Je me souviens de la première fois que j’ai eu envie d’embrasser une fille, j’ai senti monter un désir irrépressible. Je pensais que c’était normal…
Bien des années plus tard, j’ai appris que je n’étais pas normal, mais que j’étais hétérosexuel ! Diantre ! Moi qui, à l’instar de notre actuel et éphémère Président, me complaisait dans cette normalité.
Aujourd’hui, je lis sur le site de SOS Homophobie que cette hétérosexualité est « une orientation sexuelle aussi respectable que l’homosexualité ». Je me suis orienté ! Quand ? Comment ? Pourquoi ? Ai-je été contraint ?

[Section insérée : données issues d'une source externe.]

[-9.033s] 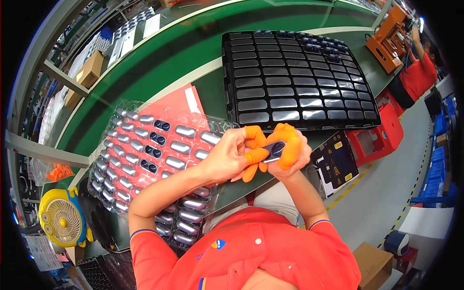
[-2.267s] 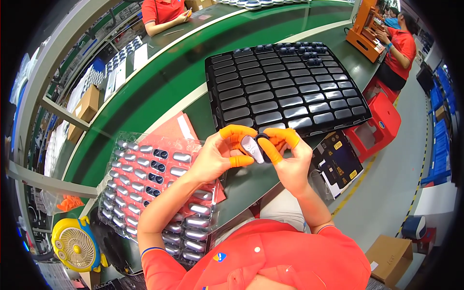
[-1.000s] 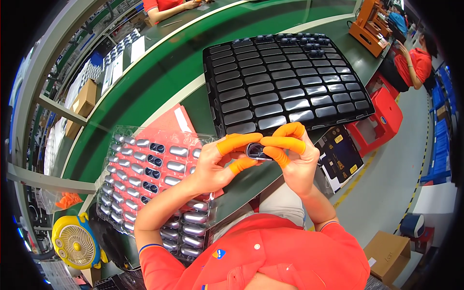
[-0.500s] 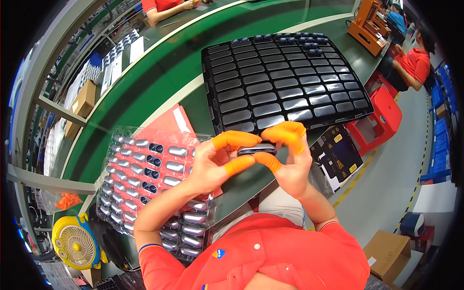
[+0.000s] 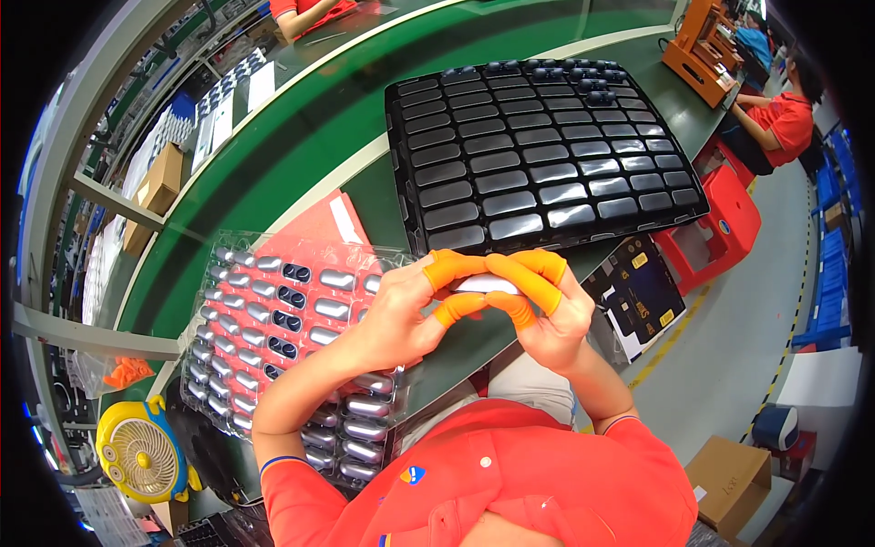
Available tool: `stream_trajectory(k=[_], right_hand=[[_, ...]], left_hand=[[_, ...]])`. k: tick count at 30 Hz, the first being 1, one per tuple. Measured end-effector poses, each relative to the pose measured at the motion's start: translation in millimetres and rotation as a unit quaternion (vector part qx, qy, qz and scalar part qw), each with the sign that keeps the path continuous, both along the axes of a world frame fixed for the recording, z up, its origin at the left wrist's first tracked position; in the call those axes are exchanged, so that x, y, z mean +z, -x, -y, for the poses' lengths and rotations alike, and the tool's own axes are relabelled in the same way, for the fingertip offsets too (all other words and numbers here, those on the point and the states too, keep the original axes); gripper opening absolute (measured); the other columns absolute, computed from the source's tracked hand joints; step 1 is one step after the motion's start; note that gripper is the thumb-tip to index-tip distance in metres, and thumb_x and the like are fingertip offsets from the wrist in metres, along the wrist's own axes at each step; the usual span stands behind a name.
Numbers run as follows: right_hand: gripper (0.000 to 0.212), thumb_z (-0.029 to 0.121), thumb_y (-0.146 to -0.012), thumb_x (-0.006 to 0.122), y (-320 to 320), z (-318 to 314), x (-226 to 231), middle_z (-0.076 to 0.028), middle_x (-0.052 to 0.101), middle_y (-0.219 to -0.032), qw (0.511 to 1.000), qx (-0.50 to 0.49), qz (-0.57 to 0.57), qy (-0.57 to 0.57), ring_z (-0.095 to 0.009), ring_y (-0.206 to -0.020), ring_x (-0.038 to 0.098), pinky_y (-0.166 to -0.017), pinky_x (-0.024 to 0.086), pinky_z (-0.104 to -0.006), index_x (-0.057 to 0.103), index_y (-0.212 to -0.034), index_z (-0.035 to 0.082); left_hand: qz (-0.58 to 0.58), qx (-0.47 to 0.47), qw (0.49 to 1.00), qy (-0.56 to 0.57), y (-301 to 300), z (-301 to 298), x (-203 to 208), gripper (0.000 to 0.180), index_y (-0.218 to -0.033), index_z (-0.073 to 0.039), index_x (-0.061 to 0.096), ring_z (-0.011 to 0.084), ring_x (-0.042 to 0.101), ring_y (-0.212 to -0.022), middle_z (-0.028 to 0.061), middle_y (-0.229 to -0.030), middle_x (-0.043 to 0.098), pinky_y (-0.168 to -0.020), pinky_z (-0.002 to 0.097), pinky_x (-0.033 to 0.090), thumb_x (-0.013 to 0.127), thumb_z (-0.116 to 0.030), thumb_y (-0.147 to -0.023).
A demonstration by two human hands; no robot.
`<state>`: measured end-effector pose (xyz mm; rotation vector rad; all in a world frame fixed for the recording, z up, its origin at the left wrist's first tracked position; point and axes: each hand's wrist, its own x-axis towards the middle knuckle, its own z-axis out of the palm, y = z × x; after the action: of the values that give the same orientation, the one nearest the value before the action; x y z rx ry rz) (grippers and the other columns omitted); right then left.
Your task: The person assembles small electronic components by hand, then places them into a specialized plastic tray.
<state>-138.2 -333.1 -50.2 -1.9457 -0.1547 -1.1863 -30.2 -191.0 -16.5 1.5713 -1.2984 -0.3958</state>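
Note:
Both hands wear orange finger cots and meet in front of my chest. Between them is a small, oblong, silvery case [image 5: 488, 286], its kind not certain. My left hand [image 5: 401, 305] pinches its left end, thumb below and fingers above. The other end is gripped by my right hand [image 5: 553, 314], whose fingers lie along the upper edge. Fingertips hide much of the case. Left of my hands, a clear plastic tray [image 5: 398, 387] holds rows of silver oblong shells [image 5: 336, 279] and several dark pieces [image 5: 291, 297] with paired round hollows.
Beyond my hands lies a large black tray [image 5: 510, 228] of oblong pockets, with dark pieces [image 5: 597, 97] at its far end. A pink sheet [image 5: 314, 223], a yellow fan [image 5: 141, 460], a red stool [image 5: 734, 214] and an orange machine [image 5: 697, 50] surround the bench. Co-workers sit farther off.
The case has turned in my fingers: a dark edge showed before, a bright silvery face shows now. My right fingers have moved left over its upper edge.

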Motion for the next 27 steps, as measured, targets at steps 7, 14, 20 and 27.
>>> stream_trajectory(k=[7, 14, 20, 27], right_hand=[[0.022, 0.002, -0.075, 0.069, 0, -7, -5, -0.012, 0.06, -0.087, 1.0, 0.019, -0.011, -0.021, -0.02, -0.074, 0.059, -0.065, 0.047, -0.0253, 0.064, -0.095, -0.005], [0.017, 0.001, -0.078, 0.067, 3, 6, -6, -0.009, 0.058, -0.085, 0.986, 0.047, -0.093, -0.126, -0.014, -0.073, 0.057, -0.064, 0.046, -0.023, 0.064, -0.093, -0.006], [0.015, 0.0, -0.081, 0.064, 6, 9, -4, -0.005, 0.055, -0.084, 0.961, 0.08, -0.105, -0.244, -0.009, -0.07, 0.054, -0.062, 0.044, -0.0202, 0.064, -0.094, -0.006], [0.024, 0.014, -0.09, 0.053, -3, 2, -5, -0.006, 0.055, -0.075, 0.985, 0.019, -0.041, -0.165, -0.011, -0.065, 0.052, -0.057, 0.04, -0.0219, 0.062, -0.084, -0.007]], left_hand=[[-0.03, 0.029, 0.999, 0.006, 8, -3, -22, 0.024, -0.1, 0.004, 0.056, 0.0179, 0.063, -0.067, 0.0123, -0.085, 0.061, -0.053, 0.0247, 0.051, 0.062, 0.004, -0.077], [-0.256, 0.008, 0.962, -0.093, 7, 8, 5, 0.026, -0.108, 0.004, 0.054, 0.0171, 0.063, -0.071, 0.0117, -0.087, 0.061, -0.056, 0.0247, 0.052, 0.058, 0.002, -0.083], [-0.332, -0.107, 0.934, -0.077, -6, 1, 3, 0.036, -0.122, 0.005, 0.047, 0.0231, 0.065, -0.079, 0.0152, -0.096, 0.061, -0.063, 0.0289, 0.055, 0.054, -0.001, -0.087], [-0.426, -0.114, 0.895, -0.067, -1, 5, 4, 0.033, -0.12, 0.007, 0.047, 0.0228, 0.065, -0.081, 0.0161, -0.096, 0.061, -0.068, 0.0298, 0.055, 0.052, -0.003, -0.089]])
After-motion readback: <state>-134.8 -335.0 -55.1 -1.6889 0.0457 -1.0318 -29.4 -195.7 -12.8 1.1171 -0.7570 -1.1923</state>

Paraphrasant Alexandre Vialatte, je reconnais que l’homosexualité remonte à la plus haute Antiquité.
Mais il est heureux pour la survie de l’espèce que nos ancêtres troglodytes aient eu la sagesse de choisir majoritairement une orientation hétérosexuelle, les peintures rupestres avaient probablement pour vocation de propager cette tendance.

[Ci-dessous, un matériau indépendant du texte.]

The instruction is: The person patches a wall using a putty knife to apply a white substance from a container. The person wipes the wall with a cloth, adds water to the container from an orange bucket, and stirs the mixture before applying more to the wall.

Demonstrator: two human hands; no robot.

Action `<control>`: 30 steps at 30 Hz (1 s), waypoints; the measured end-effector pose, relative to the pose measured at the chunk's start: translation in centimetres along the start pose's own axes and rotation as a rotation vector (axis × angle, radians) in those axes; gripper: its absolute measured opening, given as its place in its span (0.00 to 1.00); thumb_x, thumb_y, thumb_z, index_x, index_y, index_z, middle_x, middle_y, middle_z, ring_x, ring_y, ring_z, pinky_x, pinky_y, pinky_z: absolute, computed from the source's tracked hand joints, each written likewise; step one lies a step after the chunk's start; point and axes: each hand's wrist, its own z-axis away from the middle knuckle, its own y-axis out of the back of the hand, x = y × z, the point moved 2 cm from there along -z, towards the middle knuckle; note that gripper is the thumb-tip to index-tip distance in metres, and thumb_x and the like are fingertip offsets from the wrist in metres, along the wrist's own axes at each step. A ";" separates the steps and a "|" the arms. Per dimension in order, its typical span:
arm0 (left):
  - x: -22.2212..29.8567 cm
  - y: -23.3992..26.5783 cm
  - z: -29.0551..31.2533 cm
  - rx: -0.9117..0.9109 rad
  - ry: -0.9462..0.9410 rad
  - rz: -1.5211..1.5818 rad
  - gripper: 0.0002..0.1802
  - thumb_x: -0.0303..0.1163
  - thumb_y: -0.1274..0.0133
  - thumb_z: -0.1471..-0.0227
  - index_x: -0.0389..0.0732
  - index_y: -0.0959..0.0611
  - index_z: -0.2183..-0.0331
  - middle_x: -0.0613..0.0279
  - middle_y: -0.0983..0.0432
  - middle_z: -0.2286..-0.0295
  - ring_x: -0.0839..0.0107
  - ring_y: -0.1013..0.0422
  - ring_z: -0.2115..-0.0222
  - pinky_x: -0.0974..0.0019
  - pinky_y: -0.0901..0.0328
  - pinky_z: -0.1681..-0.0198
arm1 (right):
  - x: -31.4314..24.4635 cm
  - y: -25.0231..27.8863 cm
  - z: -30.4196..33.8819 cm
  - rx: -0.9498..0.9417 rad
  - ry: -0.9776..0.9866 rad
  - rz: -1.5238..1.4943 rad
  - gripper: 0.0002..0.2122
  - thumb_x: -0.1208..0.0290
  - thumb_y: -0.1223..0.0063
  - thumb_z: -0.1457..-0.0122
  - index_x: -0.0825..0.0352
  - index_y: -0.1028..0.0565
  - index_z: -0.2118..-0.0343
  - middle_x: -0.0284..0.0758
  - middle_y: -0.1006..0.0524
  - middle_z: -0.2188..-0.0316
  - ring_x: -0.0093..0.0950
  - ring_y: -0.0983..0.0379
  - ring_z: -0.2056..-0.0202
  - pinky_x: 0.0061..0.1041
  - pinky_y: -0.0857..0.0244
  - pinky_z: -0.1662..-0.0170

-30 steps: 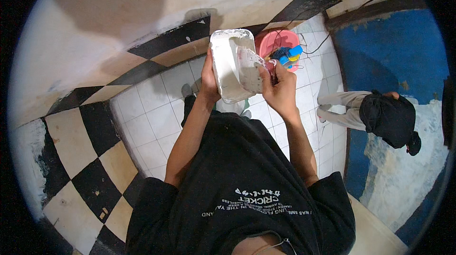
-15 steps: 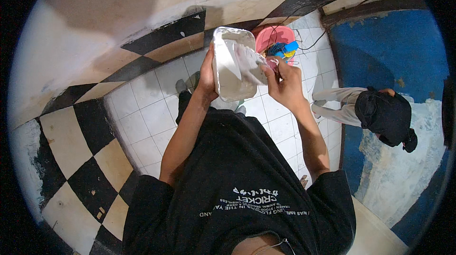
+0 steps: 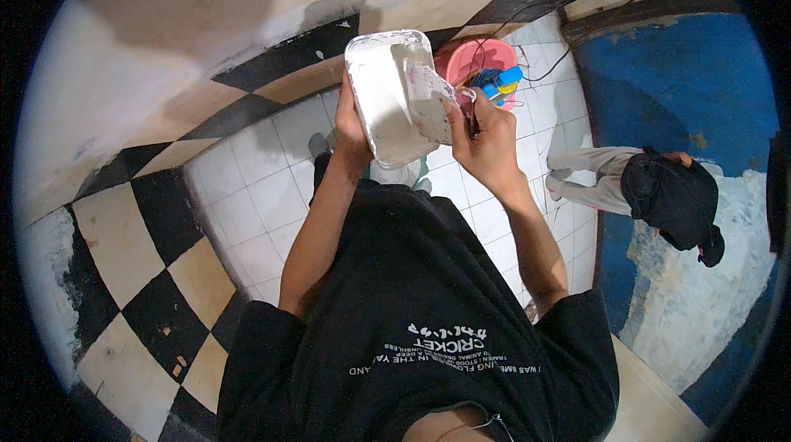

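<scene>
Black-and-cream checkered wall [image 3: 165,302] runs along the left, meeting a white tiled floor [image 3: 259,154]; on the right, a co-worker in black and pale trousers [image 3: 671,199] stands by a blue wall [image 3: 659,96]. Centrally, a white rectangular tub [image 3: 387,37] holds smooth white paste [image 3: 383,100]. By its look, the step in hand is working or gathering paste with a broad, paste-smeared scraper [image 3: 430,100], tilted over the tub's right half; blade contact is unclear. The next move seems to call for a steady tub and a controlled blade angle. Both forearms reach far, elbows bent. The left hand [image 3: 353,133] cradles the tub's left side, some fingers hidden; the right hand [image 3: 490,141] pinches the scraper's reddish handle, thumb against the blade.
</scene>
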 end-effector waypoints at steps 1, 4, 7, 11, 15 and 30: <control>-0.1 0.1 0.2 -0.008 -0.093 -0.207 0.30 0.51 0.75 0.37 0.41 0.38 0.44 0.54 0.32 0.52 0.63 0.32 0.53 0.59 0.37 0.48 | 0.0 -0.5 0.4 0.025 0.030 0.004 0.05 0.78 0.47 0.47 0.72 0.31 0.74 0.44 0.32 0.87 0.40 0.34 0.86 0.32 0.43 0.82; -0.2 0.0 0.8 -0.010 -0.256 -0.602 0.30 0.50 0.77 0.37 0.41 0.39 0.43 0.55 0.33 0.52 0.64 0.33 0.53 0.60 0.37 0.48 | -0.7 -1.9 1.1 0.048 0.086 0.037 0.05 0.78 0.46 0.47 0.72 0.29 0.70 0.41 0.31 0.87 0.33 0.32 0.87 0.27 0.42 0.82; -0.8 0.2 0.7 0.042 -0.183 -0.479 0.29 0.50 0.78 0.36 0.42 0.38 0.44 0.56 0.33 0.53 0.66 0.33 0.54 0.61 0.36 0.49 | -1.2 -2.9 1.6 0.101 0.088 0.002 0.05 0.78 0.46 0.46 0.72 0.29 0.69 0.44 0.29 0.84 0.38 0.28 0.84 0.30 0.39 0.80; -1.1 0.5 0.9 0.085 -0.128 -0.432 0.28 0.49 0.77 0.36 0.41 0.36 0.47 0.57 0.31 0.55 0.67 0.32 0.55 0.62 0.35 0.51 | -1.8 -2.9 2.0 0.039 0.016 0.025 0.05 0.78 0.46 0.46 0.71 0.30 0.69 0.45 0.27 0.82 0.41 0.27 0.81 0.31 0.37 0.79; -1.6 1.8 0.9 0.107 -0.154 -0.471 0.28 0.50 0.76 0.36 0.41 0.34 0.47 0.58 0.30 0.56 0.68 0.32 0.56 0.64 0.35 0.52 | -2.7 -2.9 1.7 0.014 0.010 -0.020 0.05 0.77 0.49 0.46 0.72 0.32 0.70 0.51 0.27 0.81 0.48 0.28 0.79 0.39 0.35 0.77; -4.4 7.4 1.4 0.204 -0.028 -0.102 0.29 0.48 0.64 0.43 0.37 0.33 0.48 0.51 0.31 0.54 0.58 0.33 0.53 0.56 0.37 0.49 | -2.1 -3.9 0.7 0.028 -0.084 -0.085 0.06 0.77 0.46 0.48 0.74 0.30 0.74 0.49 0.30 0.85 0.43 0.28 0.82 0.34 0.40 0.80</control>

Comme le disait Oscar Wilde, « Si Adam avait été homosexuel, personne ne serait là pour le dire. » Caïn, s’il eut été homosexuel et incestueux, la criminalité aurait-t-elle existé ? Autre débat !

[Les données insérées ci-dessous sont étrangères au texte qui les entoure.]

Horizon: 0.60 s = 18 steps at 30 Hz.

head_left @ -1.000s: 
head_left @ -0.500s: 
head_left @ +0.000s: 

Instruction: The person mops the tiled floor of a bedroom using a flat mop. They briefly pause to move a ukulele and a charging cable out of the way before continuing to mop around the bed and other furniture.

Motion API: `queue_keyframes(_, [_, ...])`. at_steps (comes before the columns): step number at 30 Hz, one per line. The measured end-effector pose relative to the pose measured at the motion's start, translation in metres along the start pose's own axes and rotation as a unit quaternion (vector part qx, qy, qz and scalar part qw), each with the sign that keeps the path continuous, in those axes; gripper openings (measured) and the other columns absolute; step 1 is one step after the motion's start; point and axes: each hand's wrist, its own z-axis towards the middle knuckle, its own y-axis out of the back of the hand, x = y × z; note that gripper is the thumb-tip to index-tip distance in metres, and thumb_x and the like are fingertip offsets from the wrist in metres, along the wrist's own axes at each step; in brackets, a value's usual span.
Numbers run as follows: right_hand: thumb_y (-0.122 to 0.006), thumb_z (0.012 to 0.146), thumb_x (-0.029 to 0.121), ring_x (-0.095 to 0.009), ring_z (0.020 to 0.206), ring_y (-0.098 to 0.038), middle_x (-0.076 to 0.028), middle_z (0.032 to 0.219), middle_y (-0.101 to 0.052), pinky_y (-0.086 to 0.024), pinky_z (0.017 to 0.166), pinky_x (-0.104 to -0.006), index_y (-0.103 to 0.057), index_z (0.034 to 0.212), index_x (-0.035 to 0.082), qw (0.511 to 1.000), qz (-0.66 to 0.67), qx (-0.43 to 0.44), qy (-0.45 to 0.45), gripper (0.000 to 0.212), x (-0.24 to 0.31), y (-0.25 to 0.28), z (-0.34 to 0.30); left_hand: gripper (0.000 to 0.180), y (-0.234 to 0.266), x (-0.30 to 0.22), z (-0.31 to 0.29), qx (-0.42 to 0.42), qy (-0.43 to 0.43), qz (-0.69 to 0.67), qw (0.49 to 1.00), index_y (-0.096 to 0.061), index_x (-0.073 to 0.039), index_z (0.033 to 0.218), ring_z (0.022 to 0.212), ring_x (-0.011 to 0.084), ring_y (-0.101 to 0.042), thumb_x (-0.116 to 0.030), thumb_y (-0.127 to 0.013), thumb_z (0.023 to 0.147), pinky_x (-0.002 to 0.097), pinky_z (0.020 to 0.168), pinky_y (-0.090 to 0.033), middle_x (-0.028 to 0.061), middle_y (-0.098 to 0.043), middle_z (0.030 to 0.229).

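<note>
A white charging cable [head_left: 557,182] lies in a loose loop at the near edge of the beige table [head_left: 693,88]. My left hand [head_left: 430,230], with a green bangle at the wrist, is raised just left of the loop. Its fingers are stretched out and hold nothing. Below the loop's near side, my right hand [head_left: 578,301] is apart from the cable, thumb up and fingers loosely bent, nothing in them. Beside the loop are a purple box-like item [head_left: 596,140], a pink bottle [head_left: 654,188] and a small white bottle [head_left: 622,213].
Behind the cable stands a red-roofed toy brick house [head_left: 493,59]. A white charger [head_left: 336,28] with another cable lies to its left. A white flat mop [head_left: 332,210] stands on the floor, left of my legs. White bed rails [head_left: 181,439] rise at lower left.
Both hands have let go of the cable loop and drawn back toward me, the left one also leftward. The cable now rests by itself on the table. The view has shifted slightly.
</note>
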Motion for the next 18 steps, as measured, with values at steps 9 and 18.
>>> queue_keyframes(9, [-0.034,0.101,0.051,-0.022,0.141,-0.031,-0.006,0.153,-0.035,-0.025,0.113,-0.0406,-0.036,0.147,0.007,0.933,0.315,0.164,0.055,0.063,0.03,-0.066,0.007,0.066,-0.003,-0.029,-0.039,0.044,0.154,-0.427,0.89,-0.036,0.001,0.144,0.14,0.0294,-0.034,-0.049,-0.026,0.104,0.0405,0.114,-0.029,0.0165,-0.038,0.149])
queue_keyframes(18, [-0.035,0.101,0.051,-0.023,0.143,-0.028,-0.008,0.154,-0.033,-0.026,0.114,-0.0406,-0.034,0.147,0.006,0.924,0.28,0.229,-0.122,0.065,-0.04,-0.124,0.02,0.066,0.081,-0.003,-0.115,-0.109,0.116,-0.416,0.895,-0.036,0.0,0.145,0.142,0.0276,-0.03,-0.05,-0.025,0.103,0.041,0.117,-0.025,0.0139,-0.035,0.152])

Dans la société de demain, si avide de quotas, d’égalité et de parité, il sera important que la proportion d’homosexuels et d’hétérosexuels s’équilibre.
Lorsque vous souhaiterez acquérir un enfant (la PMA et la GPA vous affranchiront de faire des enfants par vous-mêmes, cela évitera de nombreux risques sanitaires), vous pourrez vous voir imposer un enfant homosexuel, ethniquement différent, de confession autre que la vôtre.
Stop ! L’hétérosexualité n’existe pas. Vous ne trouverez pas trace de ce concept, ni de mot pour le définir, dans la Grèce et la Rome antiques. L’homosexualité était alors une pratique attestée, mais qu’aucun sage n’aurait cherché à comparer avec l’ordre naturel des choses.
Le mot« hétérosexuel » n’est apparu qu’au XIXe siècle. Avec la volonté post-révolutionnaire de ne pas hiérarchiser, le XIXe siècle a voulu catégoriser, il a donc créé de nombreux mots : « hétérosexuel », « agnostique », mais aussi « antisémite ». Les mots précèdent-ils les maux ?
Pierre Desproges ironisait en disant que Dieu a divisé l’humanité en deux grandes catégories : les juifs et les antisémites. Le régime hollandais tente de diviser les Français en deux : homosexuels et homophobes.
Je ne suis pas hétérosexuel : je suis un homme, conçu pour procréer avec une femme, et cela me convient parfaitement.
Non homosexuel, ni homophobe, je laisse chacun libre d’avoir des tendances particulières tant que cela ne nuit pas à autrui. J’ai moi-même un aveu à vous faire : je joue de la cornemuse et j’aime ça !
Toutefois, j’ai le bon goût de ne pas imposer cette pratique à mon entourage en toutes circonstances.A gentleman is someone who knows how to play the bagpipes but doesn’t.
Ni homosexuel, ni homophobe, mais homo sapiens, un homme qui sait…
Qui sait ce que les autres veulent oublier : je suis l’homme tel qu’il a été voulu par Dieu ou conçu par la nature, selon que vous soyez créationniste ou évolutionniste.
Je me souviens de la première fois que j’ai eu envie d’embrasser une fille… C’était normal.